[AIM OF THE TASK] From the data below, repeat exactly the lines from the line with "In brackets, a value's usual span" to the line with "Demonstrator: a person", both included.

——————————

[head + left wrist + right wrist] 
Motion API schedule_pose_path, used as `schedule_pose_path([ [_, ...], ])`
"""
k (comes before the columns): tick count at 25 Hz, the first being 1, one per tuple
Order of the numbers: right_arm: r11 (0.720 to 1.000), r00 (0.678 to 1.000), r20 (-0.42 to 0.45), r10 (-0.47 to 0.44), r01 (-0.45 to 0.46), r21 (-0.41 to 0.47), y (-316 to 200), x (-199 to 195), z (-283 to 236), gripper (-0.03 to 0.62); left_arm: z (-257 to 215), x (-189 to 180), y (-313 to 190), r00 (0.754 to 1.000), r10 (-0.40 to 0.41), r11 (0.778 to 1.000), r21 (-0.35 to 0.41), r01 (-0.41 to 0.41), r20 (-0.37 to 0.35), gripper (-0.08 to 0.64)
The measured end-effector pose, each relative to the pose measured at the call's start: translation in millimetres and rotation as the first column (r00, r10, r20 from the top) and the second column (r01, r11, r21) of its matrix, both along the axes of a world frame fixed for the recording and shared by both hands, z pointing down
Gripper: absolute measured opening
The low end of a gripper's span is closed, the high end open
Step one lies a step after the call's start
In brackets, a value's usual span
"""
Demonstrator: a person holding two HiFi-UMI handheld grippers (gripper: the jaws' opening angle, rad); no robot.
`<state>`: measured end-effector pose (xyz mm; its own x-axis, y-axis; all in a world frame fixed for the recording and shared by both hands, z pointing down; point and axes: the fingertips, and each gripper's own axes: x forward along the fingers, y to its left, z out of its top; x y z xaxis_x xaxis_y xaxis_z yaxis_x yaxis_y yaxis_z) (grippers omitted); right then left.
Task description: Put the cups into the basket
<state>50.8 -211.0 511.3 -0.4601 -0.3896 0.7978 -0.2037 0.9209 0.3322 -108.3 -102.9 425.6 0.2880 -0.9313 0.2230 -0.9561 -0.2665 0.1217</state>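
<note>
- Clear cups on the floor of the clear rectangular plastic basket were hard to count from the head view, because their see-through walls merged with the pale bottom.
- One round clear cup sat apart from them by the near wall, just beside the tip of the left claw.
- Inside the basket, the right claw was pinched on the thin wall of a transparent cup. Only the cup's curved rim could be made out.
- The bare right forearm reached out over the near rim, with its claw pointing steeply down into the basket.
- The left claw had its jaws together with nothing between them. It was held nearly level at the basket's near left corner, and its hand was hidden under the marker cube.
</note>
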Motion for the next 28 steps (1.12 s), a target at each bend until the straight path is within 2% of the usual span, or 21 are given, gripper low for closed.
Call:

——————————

[ANSWER SECTION]
In brackets, a value's usual span
"""
Demonstrator: a person holding two HiFi-UMI handheld grippers (gripper: the jaws' opening angle, rad); no robot.

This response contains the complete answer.